- Born: 4 September 1960 (age 65) Fort-Lamy, Chad
- Education: MACI-BEM.Master in International Trade- CAP Boulanger
- Occupation: Baker. SVP Starbucks
- Known for: Owner of The Bay Bread Group and La Boulange

= Pascal Rigo =

French businessman

Pascal Rigo (born 4 September 1960) is a French Restaurateur who owns a small "empire" of boulangeries, restaurants, and wholesale and retail bakeries in San Francisco and Mill Valley, California, that operate as La Boulangerie de San Francisco, Bay Bread, La Boulange, and (formerly) Cortez, Chez Nous, Gallette, and others.

==Early life==
Pascal Rigo was born in N'Djamena, formally known as Fort-Lamy. At the age of 7, after running a daily errand to buy two baguettes for his family, Rigo apprenticed at his village's bakery. He later earned a business degree from the University of Bordeaux and became a certified professional baker. Rigo first moved to California to begin importing local wine from France. He stayed in the U.S. to open a bakery in Los Angeles and later moved to San Francisco.

==Bakery==
In 1996, Rigo founded Panissimo Group, which ran the bakery on Pine Street that later became Bay Bread. He chose to live and have an office at the central location in a former French laundry on the busy thoroughfare. Rigo also bought and continues to operate San Francisco's oldest flour mill, which Bay Bread uses to produce organic flour for its loaves. Rigo originally intended to operate his business as a wholesale bakery, but soon began selling loaves and then croissants directly to the public. A positive review in the San Francisco Examiner initially popularized the bakery. Rigo renamed it the "Boulangerie" after painting the word on the colorful awning over the sidewalk, and then opened similarly themed dine-in bakeries throughout the city. One, in Cole Valley, is the site of the former Tassajara Bakery, where San Francisco's modern artisan bread movement began.

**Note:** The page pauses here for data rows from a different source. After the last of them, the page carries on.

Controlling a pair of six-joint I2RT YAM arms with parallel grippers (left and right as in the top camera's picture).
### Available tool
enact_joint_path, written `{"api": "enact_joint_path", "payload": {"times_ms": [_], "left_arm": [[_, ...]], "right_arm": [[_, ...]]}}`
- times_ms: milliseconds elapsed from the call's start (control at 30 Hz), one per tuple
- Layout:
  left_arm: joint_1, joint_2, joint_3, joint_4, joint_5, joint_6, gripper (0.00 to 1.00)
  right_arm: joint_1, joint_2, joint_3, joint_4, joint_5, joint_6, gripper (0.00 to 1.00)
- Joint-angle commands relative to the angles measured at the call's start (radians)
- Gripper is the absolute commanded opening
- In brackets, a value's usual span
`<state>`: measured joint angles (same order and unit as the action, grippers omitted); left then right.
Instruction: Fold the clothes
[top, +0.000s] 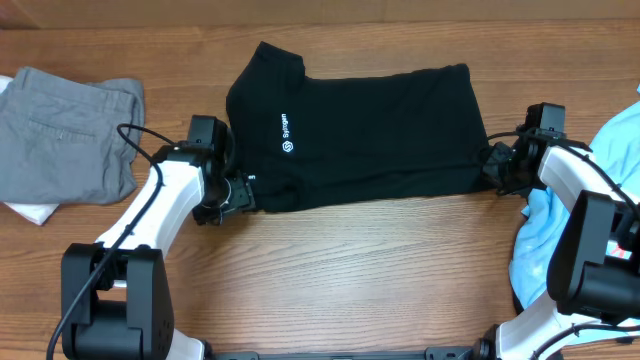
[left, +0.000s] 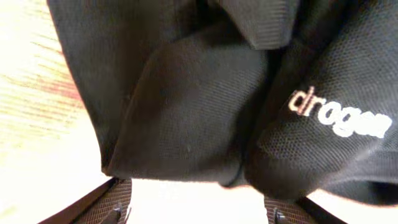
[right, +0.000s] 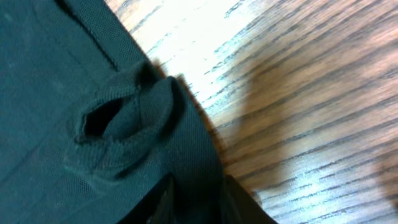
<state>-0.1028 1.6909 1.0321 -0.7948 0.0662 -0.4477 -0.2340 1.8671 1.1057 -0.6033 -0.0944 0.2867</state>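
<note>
The black shirt (top: 370, 130) lies flat across the middle of the wooden table, with a small white logo on its chest. My left gripper (top: 225, 192) sits at its lower left corner. In the left wrist view this gripper (left: 196, 202) is open, its fingers (left: 115, 199) wide apart, with the bunched shirt edge (left: 199, 106) just beyond them. My right gripper (top: 497, 165) is at the shirt's right edge. In the right wrist view it (right: 199, 193) is shut on a fold of the black shirt (right: 62, 93). A light blue T-shirt (top: 620, 140) lies crumpled at the far right.
Grey trousers (top: 60, 130) lie folded at the left edge, on top of something white (top: 30, 210). Bare wood (top: 370, 270) stretches in front of the shirt. The light blue T-shirt hangs round the right arm's base (top: 600, 250).
</note>
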Motion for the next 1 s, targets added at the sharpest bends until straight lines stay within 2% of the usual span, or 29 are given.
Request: {"api": "enact_joint_path", "payload": {"times_ms": [0,100,167,200,333,400,700,967], "left_arm": [[0.005,0.006,-0.067,0.052,-0.033,-0.041,0.72],[0.005,0.006,-0.109,0.126,-0.066,-0.043,0.71],[0.005,0.006,-0.121,0.166,-0.08,-0.042,0.67],[0.005,0.006,-0.122,0.177,-0.081,-0.042,0.6],[0.005,0.006,-0.122,0.201,-0.118,-0.039,0.15],[0.005,0.006,-0.122,0.2,-0.151,-0.039,0.05],[0.04,0.006,-0.122,0.144,-0.258,-0.042,0.04],[0.177,0.006,-0.122,0.114,-0.268,-0.013,0.04]], "right_arm": [[0.003,-0.008,-0.016,-0.004,0.0,0.005,0.17],[0.003,-0.008,-0.016,-0.003,0.0,0.005,0.11],[0.003,-0.008,-0.016,-0.002,0.0,0.005,0.1],[0.003,-0.008,-0.016,-0.002,0.0,0.005,0.09],[0.003,-0.008,-0.016,-0.002,0.001,0.005,0.08],[0.003,-0.008,-0.016,-0.004,0.009,0.005,0.08],[0.003,-0.008,-0.016,-0.023,0.027,0.006,0.04],[0.003,-0.008,-0.016,-0.109,0.082,0.032,0.04]]}}
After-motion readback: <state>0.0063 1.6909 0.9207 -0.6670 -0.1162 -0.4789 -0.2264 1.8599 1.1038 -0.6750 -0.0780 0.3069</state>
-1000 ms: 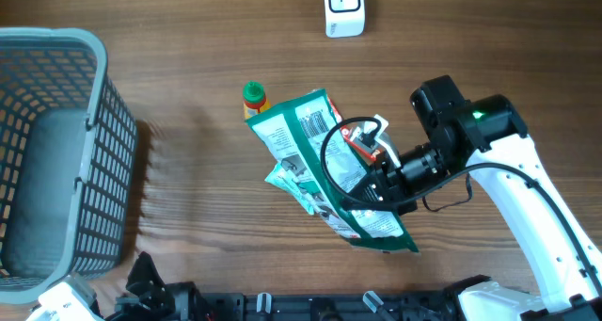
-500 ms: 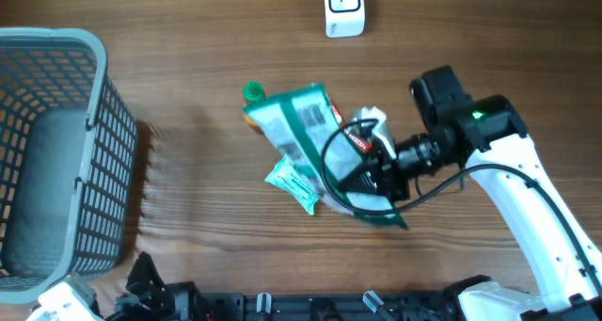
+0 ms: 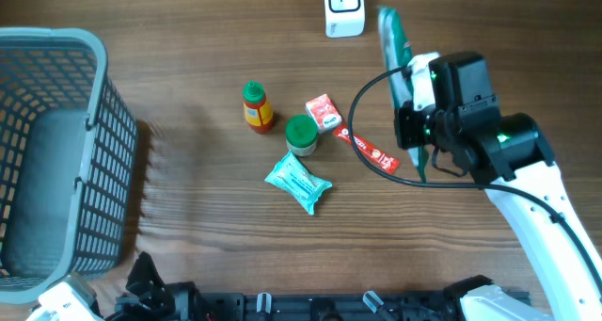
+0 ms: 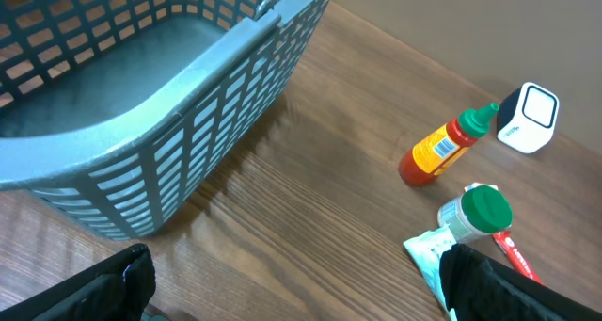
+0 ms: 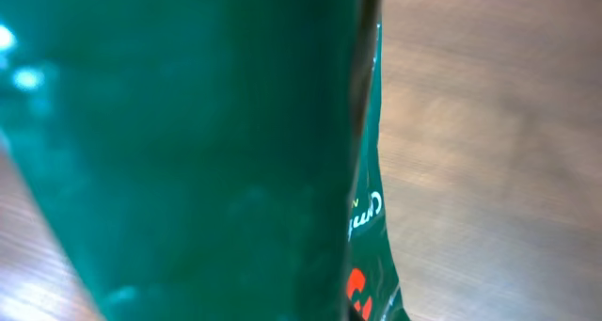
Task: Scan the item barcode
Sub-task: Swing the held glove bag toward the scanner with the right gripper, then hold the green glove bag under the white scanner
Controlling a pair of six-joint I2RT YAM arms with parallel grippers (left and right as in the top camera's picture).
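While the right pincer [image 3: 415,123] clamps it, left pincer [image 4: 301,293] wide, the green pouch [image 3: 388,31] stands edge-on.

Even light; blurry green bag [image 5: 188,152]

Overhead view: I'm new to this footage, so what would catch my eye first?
The right gripper holds a green bag on edge, right of centre, close to the white scanner at the far side of the table. A big grey basket fills the left side, with small groceries clustered in the middle.
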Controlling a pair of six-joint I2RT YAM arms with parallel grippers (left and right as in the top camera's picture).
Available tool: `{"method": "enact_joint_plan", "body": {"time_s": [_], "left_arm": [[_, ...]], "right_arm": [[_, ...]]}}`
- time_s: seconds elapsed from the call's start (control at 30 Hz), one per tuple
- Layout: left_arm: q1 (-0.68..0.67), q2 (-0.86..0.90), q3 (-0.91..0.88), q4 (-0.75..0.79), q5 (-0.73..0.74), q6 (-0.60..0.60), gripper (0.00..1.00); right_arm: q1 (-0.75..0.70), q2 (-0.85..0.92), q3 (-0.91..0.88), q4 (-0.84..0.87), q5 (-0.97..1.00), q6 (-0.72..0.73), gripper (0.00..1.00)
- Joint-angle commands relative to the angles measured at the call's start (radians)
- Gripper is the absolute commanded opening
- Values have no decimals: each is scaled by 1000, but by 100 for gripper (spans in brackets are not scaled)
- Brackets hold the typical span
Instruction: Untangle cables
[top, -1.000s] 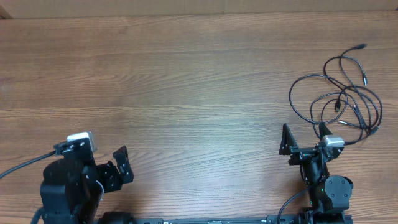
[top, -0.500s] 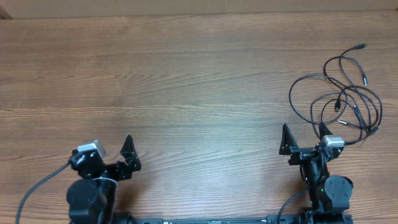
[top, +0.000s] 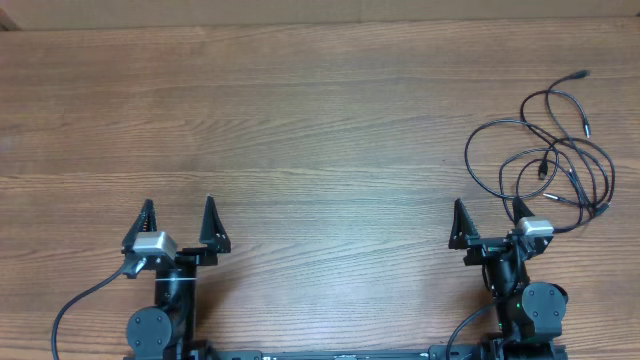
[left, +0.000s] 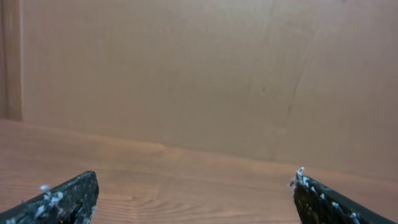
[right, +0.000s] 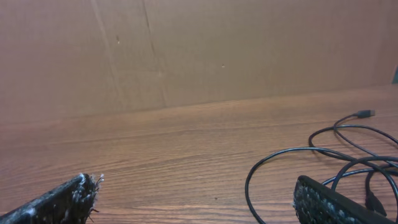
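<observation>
Thin black cables (top: 545, 150) sprawl in loose overlapping loops at the right side of the table, with small plug ends at the far right. In the right wrist view the loops (right: 323, 155) lie ahead and to the right. My right gripper (top: 488, 222) is open and empty at the near right edge, its right finger next to the nearest loop. My left gripper (top: 178, 222) is open and empty at the near left, far from the cables. Its fingers (left: 193, 196) frame bare wood in the left wrist view. The right fingers (right: 199, 199) also hold nothing.
The wooden table (top: 300, 130) spans the view. A brown cardboard wall (right: 186, 50) stands along the far edge. Thick black arm wires (top: 75, 305) trail off the near left.
The left arm swung from a turned pose at the far left to face straight ahead, and its gripper now shows both fingers spread. The right arm and cables have not moved.
</observation>
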Motion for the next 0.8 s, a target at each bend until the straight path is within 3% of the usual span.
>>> {"method": "enact_joint_plan", "body": {"time_s": [0.0, 0.23, 0.77], "left_arm": [[6, -11, -38, 7, -6, 93, 99], [5, -11, -38, -221, -33, 71, 99], [5, -10, -37, -218, -31, 71, 100]], "right_arm": [[6, -9, -10, 6, -1, 3, 100], [6, -9, -10, 6, -1, 3, 100], [6, -9, -10, 6, -1, 3, 100]]}}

In the late 1990s and early 2000s, Rigo and his business partners invested in and founded a number of restaurants, including Soleil, Rigolo, Gallette, La Table, Le Petit Robert, Chez Nous, Americano, and Plantanos. One of these restaurants, Cortez, earned a Michelin Star. In 2001, Rigo and partners bought Oh-La-La, one of San Francisco's oldest coffee house chains. The group later divested of most of its restaurants to concentrate on its bakeries. In 2009, they bought a share of Miette, a small chain of candy stores and cupcake bakers.

In addition to its retail operations, the company supplies bread to grocery stores, restaurants, and hotels in the area. Some rival food entrepreneurs in San Francisco's small French entrepreneur community have criticized Rigo for his fast expansion efforts. The New York Times called Rigo "the only real entrepreneur" among the community. Rigo has intentionally avoided publicity to avoid encouraging a backlash from critics.

In 2003 Rigo co-wrote a cookbook titled "The American Boulangerie: Authentic French Pastries and Breads for the Home Kitchen."

On June 4, 2012, Rigo sold La Boulange Bakery to Starbucks for $100 million. However, in June 2015, Starbucks announced it would close all of its La Boulange cafes by the end of September 2015.

Later, Rigo announced plans to re-open six of the La Boulange locations under the name "La Boulangerie de San Francisco."